→ **EXERCISE GOAL**:
Whenever a line in the data below includes the string "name", copy it out.

[Dataset entries]

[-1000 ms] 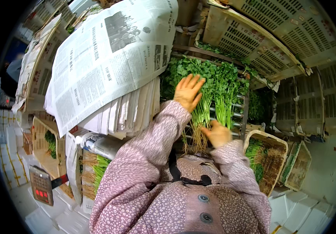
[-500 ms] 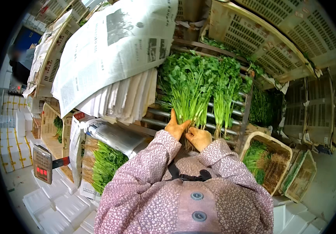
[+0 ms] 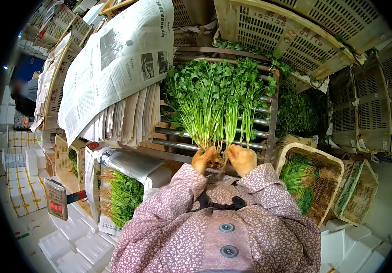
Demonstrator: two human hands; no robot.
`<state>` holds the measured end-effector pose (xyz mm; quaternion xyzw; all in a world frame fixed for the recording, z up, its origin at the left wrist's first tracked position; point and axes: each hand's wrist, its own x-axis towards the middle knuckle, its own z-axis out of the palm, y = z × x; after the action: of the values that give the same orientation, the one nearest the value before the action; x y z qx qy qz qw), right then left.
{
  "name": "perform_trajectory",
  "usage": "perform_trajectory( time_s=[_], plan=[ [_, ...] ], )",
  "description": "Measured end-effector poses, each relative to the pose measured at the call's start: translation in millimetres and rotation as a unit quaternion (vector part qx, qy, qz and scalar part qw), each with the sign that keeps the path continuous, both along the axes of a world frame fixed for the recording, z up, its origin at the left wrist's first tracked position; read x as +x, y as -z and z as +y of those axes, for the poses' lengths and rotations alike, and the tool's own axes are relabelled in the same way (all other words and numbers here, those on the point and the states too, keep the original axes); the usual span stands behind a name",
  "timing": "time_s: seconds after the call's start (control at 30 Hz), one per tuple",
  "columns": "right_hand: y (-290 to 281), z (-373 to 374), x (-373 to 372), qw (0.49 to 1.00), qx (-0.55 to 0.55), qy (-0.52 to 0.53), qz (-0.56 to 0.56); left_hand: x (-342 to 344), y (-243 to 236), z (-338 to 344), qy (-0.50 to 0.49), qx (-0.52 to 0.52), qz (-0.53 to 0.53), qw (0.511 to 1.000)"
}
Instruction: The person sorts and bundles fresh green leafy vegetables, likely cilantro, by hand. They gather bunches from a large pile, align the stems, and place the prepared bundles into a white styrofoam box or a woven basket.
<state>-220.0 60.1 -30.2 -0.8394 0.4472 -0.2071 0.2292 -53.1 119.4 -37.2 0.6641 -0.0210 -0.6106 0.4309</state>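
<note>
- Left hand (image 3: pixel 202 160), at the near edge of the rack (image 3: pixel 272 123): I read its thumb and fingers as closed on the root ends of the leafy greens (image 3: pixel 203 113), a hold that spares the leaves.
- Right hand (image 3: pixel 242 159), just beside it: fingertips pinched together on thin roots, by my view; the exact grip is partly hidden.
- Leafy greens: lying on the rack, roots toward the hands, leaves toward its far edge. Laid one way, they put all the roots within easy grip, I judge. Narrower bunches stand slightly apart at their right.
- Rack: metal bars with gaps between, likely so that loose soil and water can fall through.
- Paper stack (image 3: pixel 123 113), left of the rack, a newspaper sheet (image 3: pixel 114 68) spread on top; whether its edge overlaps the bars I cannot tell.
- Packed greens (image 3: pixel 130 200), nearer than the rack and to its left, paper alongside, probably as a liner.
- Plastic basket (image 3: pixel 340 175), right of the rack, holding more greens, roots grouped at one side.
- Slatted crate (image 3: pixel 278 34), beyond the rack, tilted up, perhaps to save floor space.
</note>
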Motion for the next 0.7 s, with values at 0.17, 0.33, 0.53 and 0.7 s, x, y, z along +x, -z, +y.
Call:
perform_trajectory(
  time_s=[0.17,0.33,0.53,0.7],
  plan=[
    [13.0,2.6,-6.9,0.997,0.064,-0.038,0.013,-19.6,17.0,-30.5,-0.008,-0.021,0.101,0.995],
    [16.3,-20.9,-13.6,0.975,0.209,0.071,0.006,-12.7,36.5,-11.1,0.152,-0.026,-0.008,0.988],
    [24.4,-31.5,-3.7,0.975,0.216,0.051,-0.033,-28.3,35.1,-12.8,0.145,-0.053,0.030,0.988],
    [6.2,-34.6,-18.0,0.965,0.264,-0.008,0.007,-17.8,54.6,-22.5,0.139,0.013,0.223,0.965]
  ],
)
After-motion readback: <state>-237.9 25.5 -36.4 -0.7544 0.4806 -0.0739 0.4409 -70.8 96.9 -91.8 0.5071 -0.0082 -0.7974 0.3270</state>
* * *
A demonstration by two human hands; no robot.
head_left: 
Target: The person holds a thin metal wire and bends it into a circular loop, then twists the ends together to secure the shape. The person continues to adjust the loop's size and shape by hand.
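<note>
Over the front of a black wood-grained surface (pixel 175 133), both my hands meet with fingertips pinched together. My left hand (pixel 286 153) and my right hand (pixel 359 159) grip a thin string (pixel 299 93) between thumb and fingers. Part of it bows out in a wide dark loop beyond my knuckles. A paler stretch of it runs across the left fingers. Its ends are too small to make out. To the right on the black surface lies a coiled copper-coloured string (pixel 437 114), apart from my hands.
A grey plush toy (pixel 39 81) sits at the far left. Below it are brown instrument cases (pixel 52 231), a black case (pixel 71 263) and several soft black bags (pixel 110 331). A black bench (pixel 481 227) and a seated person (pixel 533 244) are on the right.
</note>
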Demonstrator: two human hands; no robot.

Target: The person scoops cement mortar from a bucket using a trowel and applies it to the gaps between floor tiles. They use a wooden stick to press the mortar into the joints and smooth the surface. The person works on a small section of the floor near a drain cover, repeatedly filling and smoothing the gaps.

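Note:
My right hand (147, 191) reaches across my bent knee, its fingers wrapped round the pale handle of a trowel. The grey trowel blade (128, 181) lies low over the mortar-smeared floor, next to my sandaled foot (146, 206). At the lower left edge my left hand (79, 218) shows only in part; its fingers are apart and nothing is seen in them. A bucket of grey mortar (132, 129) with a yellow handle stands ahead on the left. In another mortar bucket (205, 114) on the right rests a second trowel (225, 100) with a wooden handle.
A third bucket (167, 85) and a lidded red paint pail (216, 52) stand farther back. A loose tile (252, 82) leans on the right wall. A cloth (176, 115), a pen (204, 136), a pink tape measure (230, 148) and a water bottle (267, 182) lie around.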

→ **REPLY TO THE TASK**:
  "name": "perform_trajectory",
  "description": "Measured end-effector poses, each relative to the pose measured at the call's start: translation in millimetres and rotation as a unit quaternion (vector part qx, qy, qz and scalar part qw), each with the sign that keeps the path continuous, both along the axes of a world frame fixed for the recording, z up, its origin at the left wrist's first tracked position; read x as +x, y as -z and z as +y of those axes, for the poses' lengths and rotations alike, and the tool's own axes are relabelled in the same way (all other words and numbers here, those on the point and the states too, keep the original axes); the usual span stands behind a name",

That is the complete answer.